**Exercise directions**
Your answer should be the exact lines of the data below from the one containing "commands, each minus" through the one containing "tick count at"; please include nothing else.
=== Task inputs ===
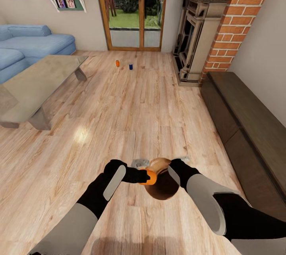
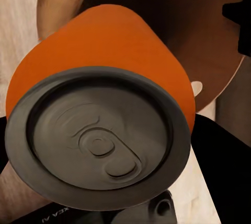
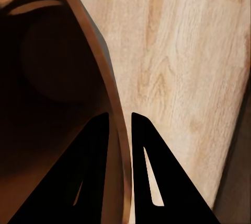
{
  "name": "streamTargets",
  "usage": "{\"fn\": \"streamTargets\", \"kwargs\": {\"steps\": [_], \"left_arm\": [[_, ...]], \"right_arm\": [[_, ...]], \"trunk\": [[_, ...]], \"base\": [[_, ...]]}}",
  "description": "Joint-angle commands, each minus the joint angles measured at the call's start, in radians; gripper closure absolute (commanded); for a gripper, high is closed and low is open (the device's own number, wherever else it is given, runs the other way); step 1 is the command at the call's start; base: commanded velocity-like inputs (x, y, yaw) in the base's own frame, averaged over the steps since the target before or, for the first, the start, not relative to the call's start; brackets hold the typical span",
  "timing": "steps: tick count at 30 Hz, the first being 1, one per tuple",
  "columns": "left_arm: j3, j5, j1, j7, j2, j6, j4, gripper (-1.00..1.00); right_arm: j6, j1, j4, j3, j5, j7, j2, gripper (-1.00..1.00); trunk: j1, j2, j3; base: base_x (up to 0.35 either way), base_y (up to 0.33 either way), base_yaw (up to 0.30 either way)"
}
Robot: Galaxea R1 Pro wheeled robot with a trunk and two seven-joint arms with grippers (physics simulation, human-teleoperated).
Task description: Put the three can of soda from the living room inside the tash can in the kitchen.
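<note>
My left gripper (image 1: pixel 146 176) is shut on an orange can of soda (image 1: pixel 151 177), held on its side right at the mouth of the tash can (image 1: pixel 161 186). In the left wrist view the can (image 2: pixel 104 46) shows its grey lid, with the bin's brown inside (image 2: pixel 178 10) behind it. My right gripper (image 1: pixel 174 169) is shut on the bin's rim and holds it above the floor. The right wrist view has that gripper (image 3: pixel 120 127) pinching the thin rim, next to the bin's dark inside (image 3: pixel 47 78). Far off on the floor stand another orange can (image 1: pixel 117 63) and a blue can (image 1: pixel 130 66).
This is the living room. A low grey coffee table (image 1: pixel 35 84) and a blue sofa (image 1: pixel 31 43) are on the left. The brick fireplace (image 1: pixel 198 29) and a long dark cabinet (image 1: pixel 246 124) line the right. Glass doors (image 1: pixel 135 9) are straight ahead past the wood floor.
</note>
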Motion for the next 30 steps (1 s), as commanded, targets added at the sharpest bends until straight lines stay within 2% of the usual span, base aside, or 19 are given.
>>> {"fn": "streamTargets", "kwargs": {"steps": [1,16,20,27,28,30], "left_arm": [[-0.002,0.0,0.0,-0.001,0.0,-0.004,0.004,1.0],[-0.018,-0.001,-0.002,-0.005,-0.002,-0.134,0.087,1.0],[-0.019,-0.001,-0.002,-0.005,-0.003,-0.172,0.115,1.0],[-0.026,-0.001,-0.003,-0.005,-0.01,-0.2,0.14,1.0],[-0.034,-0.001,-0.003,-0.006,-0.011,-0.212,0.151,1.0],[-0.04,-0.001,-0.003,-0.007,-0.012,-0.217,0.159,1.0]], "right_arm": [[0.001,0.0,-0.001,0.002,0.003,0.004,0.002,1.0],[0.06,0.0,-0.002,0.001,0.001,0.016,0.004,1.0],[0.091,0.0,0.0,0.001,0.002,0.121,0.004,1.0],[0.125,0.0,-0.004,0.002,0.002,0.187,0.004,1.0],[0.128,0.0,-0.006,0.002,0.002,0.226,0.004,1.0],[0.13,0.0,-0.008,0.002,0.003,0.248,0.004,1.0]], "trunk": [[0.0,0.0,0.0],[0.0,0.0,0.0],[0.0,0.0,0.0],[0.0,0.0,0.0],[0.0,0.0,0.0],[0.0,0.0,0.0]], "base": [[0.0,0.0,0.0],[0.0,0.0,0.0],[0.0,0.0,0.0],[0.0,0.0,0.0],[0.0,0.0,0.0],[0.0,0.0,0.0]]}}
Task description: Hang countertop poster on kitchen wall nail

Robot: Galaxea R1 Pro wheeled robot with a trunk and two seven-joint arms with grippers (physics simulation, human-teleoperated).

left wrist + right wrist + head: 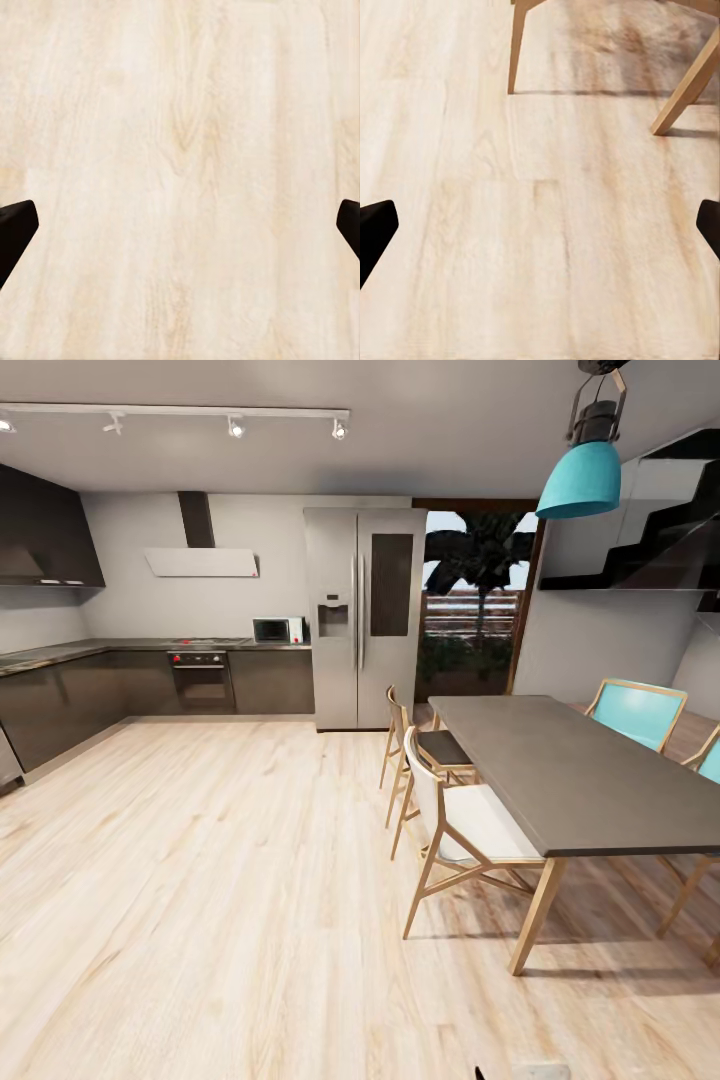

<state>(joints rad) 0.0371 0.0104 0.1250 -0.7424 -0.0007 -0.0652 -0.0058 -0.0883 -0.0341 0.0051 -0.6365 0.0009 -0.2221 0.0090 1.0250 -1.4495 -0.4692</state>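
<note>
The kitchen countertop (120,647) runs along the far left and back walls, dark grey over dark cabinets. The poster is out of view, and no wall nail can be made out on the pale grey wall (130,600). My left gripper (180,232) hangs open over bare light-wood floor, with only its dark fingertips (15,229) at the frame edges. Over the floor beside a wooden chair leg (519,45) and a table leg (686,86), my right gripper (540,232) is open too, with nothing between its fingers.
A matte dark dining table (570,770) with wooden chairs (465,830) stands at the right. A steel fridge (365,615), an oven (200,680) and a microwave (278,630) line the back wall. A teal lamp (585,475) hangs overhead. Wide wood floor (200,860) lies between me and the counters.
</note>
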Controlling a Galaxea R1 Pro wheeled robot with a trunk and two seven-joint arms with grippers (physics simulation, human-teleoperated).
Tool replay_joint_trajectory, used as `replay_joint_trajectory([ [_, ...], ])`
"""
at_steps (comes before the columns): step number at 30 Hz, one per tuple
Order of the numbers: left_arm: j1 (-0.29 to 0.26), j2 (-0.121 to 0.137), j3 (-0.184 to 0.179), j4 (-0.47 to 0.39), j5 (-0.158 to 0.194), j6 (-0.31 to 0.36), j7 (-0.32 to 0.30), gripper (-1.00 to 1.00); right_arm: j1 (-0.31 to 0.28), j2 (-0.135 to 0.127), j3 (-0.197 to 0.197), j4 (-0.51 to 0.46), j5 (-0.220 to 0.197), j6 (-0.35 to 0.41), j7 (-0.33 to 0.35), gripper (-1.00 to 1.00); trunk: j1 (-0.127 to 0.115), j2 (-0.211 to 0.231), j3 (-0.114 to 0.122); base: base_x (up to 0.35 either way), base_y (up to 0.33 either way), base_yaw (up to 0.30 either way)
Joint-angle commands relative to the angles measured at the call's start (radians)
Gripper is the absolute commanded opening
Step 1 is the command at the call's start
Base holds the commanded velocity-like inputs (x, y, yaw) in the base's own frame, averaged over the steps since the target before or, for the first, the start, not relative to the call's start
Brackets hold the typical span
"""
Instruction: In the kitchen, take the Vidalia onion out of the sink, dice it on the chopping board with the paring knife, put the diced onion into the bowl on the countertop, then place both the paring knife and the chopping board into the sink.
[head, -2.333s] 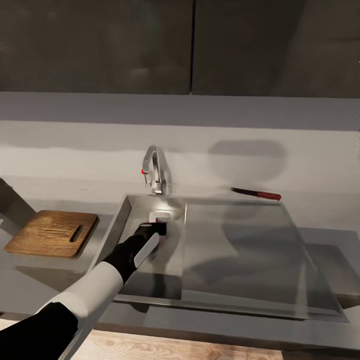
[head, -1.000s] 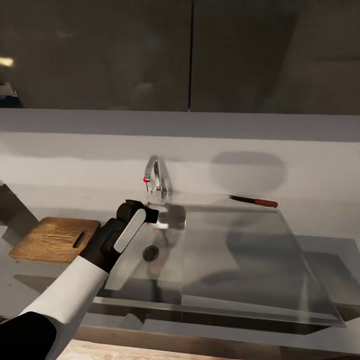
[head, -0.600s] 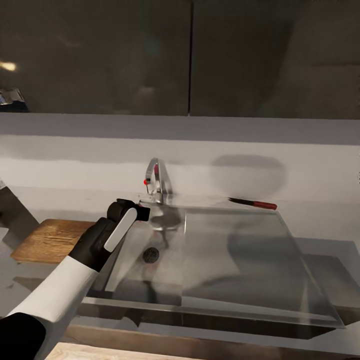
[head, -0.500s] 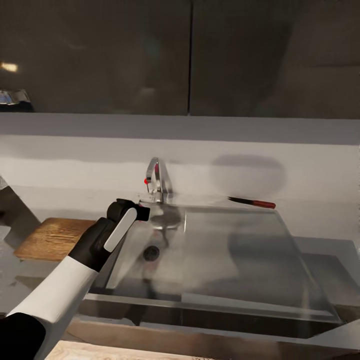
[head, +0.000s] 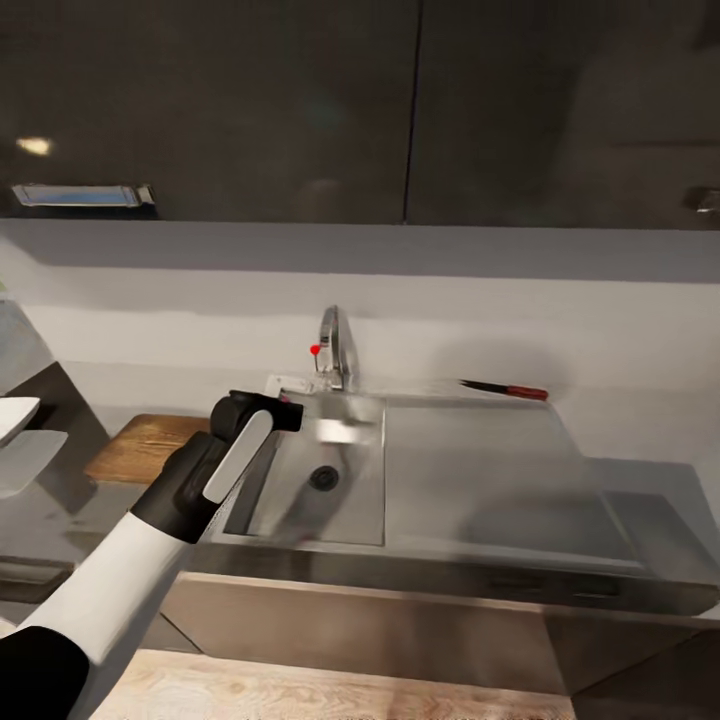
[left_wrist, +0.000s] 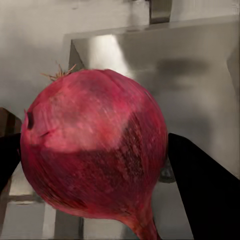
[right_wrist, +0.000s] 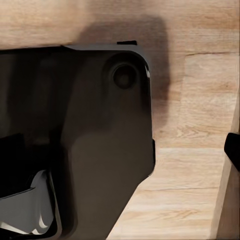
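The Vidalia onion (left_wrist: 95, 150), pink-red and papery, is clamped between my left gripper's dark fingers (left_wrist: 205, 195). In the head view my left gripper (head: 287, 408) hangs shut over the left rim of the sink (head: 470, 470), above the basin with its round drain (head: 324, 478). The chopping board (head: 140, 448) lies on the countertop (head: 650, 500) just left of the sink, partly behind my forearm. The paring knife (head: 505, 390) rests behind the drainboard by the wall. The white bowl (head: 14, 415) peeks in at the far left. My right gripper's fingertip (right_wrist: 233, 150) sits at the frame edge over floor.
A chrome tap (head: 333, 350) with a red knob (head: 315, 350) stands behind the basin. Dark wall cabinets (head: 400, 100) hang overhead. The right wrist view looks down on the robot's dark base (right_wrist: 90, 140) and wooden floor (right_wrist: 190, 200).
My left gripper rose out of the basin with the onion and moved to the left rim. The head camera pulled back and shifted, bringing the bowl into view.
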Motion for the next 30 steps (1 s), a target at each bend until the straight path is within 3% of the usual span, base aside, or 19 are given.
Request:
replay_joint_trajectory([
  [1,-0.001,0.002,-0.003,-0.011,0.01,0.001,0.01,-1.0,-0.001,0.001,0.009,0.001,-0.009,-0.003,-0.002,1.0,0.001,-0.002,0.0,-0.05,0.281,0.0],
  [13,-0.001,0.003,-0.002,-0.06,0.01,0.001,0.011,-1.0,-0.001,0.002,0.01,0.002,-0.009,-0.003,-0.002,1.0,0.001,-0.002,0.018,-0.027,0.297,0.0],
  [30,-0.001,0.003,-0.002,-0.048,0.01,0.0,0.011,-1.0,-0.001,0.002,0.008,0.002,-0.009,-0.003,-0.002,1.0,0.001,-0.002,0.045,-0.177,0.17,0.0],
])
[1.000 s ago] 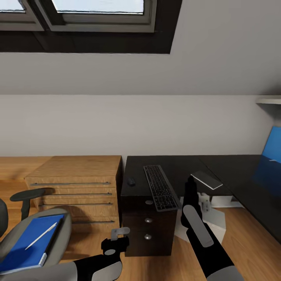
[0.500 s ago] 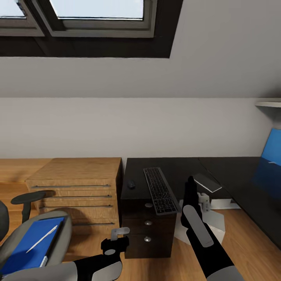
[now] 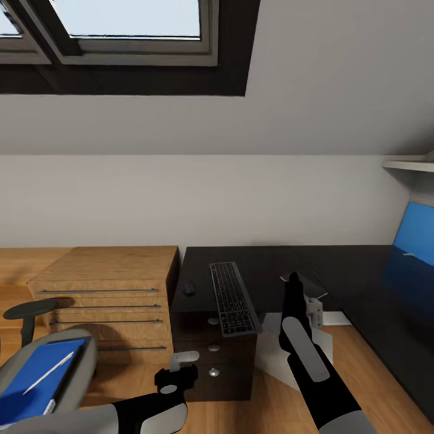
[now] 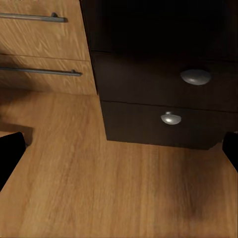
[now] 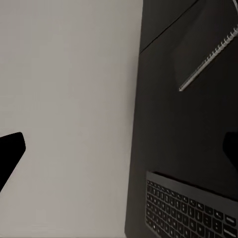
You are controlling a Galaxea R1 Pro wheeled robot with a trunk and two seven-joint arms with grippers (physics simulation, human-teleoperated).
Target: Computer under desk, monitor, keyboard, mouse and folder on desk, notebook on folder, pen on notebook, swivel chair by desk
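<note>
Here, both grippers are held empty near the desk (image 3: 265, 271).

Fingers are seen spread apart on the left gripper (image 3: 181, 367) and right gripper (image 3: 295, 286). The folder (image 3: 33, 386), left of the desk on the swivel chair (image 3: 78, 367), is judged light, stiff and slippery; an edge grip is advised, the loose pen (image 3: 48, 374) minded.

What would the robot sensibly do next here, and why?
Probably turn toward the swivel chair and reach the empty left gripper to the pen lying on the folder. Keyboard and mouse already sit on the desk.
</note>
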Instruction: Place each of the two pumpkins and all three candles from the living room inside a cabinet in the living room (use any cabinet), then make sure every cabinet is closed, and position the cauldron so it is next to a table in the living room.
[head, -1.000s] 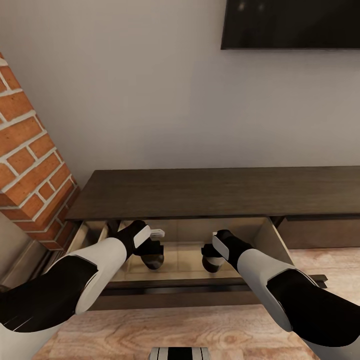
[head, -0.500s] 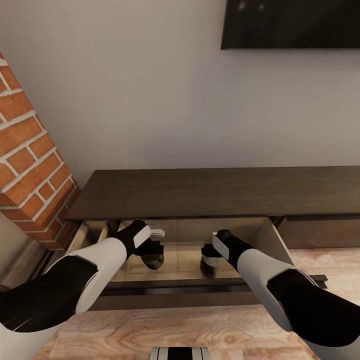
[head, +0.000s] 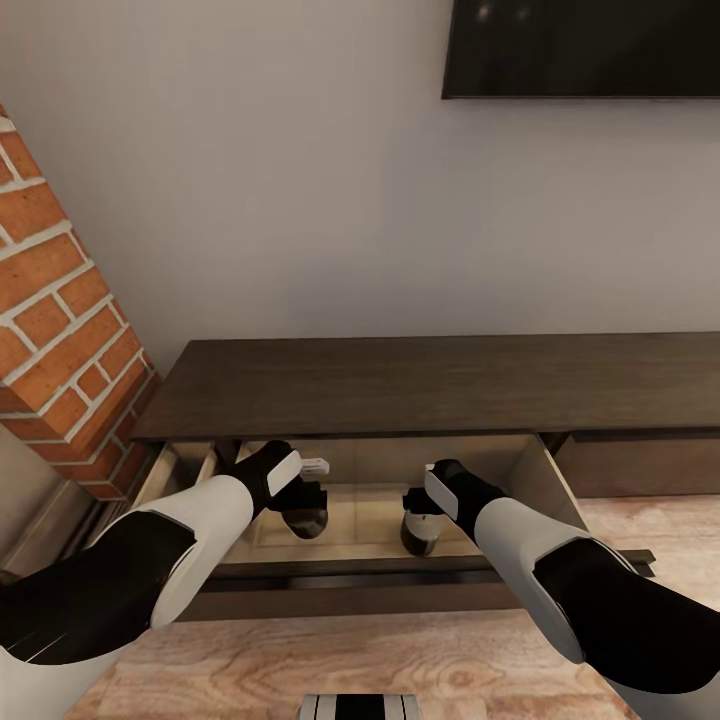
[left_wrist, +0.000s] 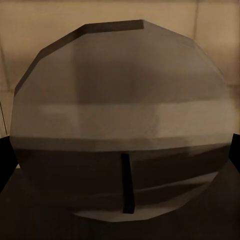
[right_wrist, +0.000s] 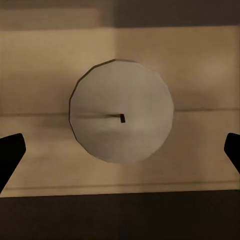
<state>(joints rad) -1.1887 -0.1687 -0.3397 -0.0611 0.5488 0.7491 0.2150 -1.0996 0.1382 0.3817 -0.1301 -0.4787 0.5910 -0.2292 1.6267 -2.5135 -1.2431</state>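
Both grippers reach into the open drawer (head: 520, 470) of the dark-brown cabinet (head: 430, 385): the left gripper (head: 303, 508) is clamped on a grey-olive candle (left_wrist: 122, 120) above the drawer's pale floor, while the right gripper (head: 418, 520), fingers (right_wrist: 10, 152) spread wide, hangs over a second candle (right_wrist: 121, 111) standing upright on that floor.

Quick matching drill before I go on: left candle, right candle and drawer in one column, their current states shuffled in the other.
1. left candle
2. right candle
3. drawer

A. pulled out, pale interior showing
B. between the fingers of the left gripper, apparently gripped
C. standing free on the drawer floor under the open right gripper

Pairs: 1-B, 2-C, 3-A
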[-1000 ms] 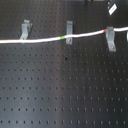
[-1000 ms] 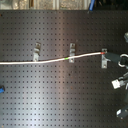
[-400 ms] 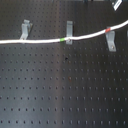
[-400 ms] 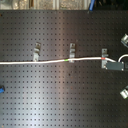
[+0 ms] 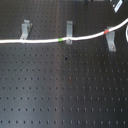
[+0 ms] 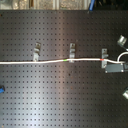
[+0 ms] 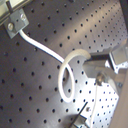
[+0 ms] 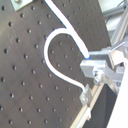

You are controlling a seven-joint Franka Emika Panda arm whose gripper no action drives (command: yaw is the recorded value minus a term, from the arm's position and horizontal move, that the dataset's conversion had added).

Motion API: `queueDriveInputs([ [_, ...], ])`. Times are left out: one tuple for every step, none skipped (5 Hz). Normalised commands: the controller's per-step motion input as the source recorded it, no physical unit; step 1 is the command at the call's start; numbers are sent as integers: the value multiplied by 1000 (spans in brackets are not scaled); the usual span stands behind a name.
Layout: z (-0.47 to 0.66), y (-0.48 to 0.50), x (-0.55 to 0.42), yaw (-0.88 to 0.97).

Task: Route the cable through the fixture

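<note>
Three metal clips were seen in a row on the black perforated table (image 5: pixel 65 95) in both exterior views: in the first exterior view, a left clip (image 5: pixel 25 29), a middle clip (image 5: pixel 69 31) and a right clip (image 5: pixel 111 41).

The cable (image 5: pixel 35 40) was recorded lying across the table, running from the first exterior view's left edge, passing just below the left clip, then touching or crossing the foot of the middle clip, where its green band (image 5: pixel 61 39) sat. From there it rose toward the first exterior view's right, with the red band (image 5: pixel 107 31) just above the right clip, and left the picture at the right edge. Whether the cable was seated inside any clip could not be told.

In the second exterior view the cable (image 6: pixel 50 62) was seen as a nearly straight line, its green band (image 6: pixel 69 60) at the middle clip (image 6: pixel 72 51) and its red band (image 6: pixel 103 59) at the right clip (image 6: pixel 104 54). Just beyond, the hand (image 6: pixel 116 67) was noted as a dark block at the cable's end, near the second exterior view's right edge.

In the first wrist view the cable (image 7: pixel 45 50) was seen curling into a loop (image 7: pixel 66 80) on the table before reaching the hand. In the second wrist view the cable (image 8: pixel 52 62) bent in an arc and its end was met by the fingers (image 8: pixel 95 65), closed narrowly on it.
</note>
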Motion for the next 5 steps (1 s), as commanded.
queueDriveInputs([
  [14,-721,-518,0],
  [18,-655,-561,0],
  [28,-286,-612,86],
  [68,305,-152,463],
  [75,151,-74,826],
])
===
**Answer area**
  "description": "Joint-angle commands, each minus the joint angles measured at the call's start, in radians; gripper closure absolute (commanded); for a gripper, high is closed and low is open (the device's own number, wherever else it is given, runs the other way); step 1 is the command at the call's start; base: commanded velocity-like inputs (x, y, yaw) in the base's own frame, averaged over the steps since the target before or, for the first, the start, not relative to the call's start; brackets hold the typical span",
  "timing": "steps: tick count at 30 Hz, the first being 1, one per tuple",

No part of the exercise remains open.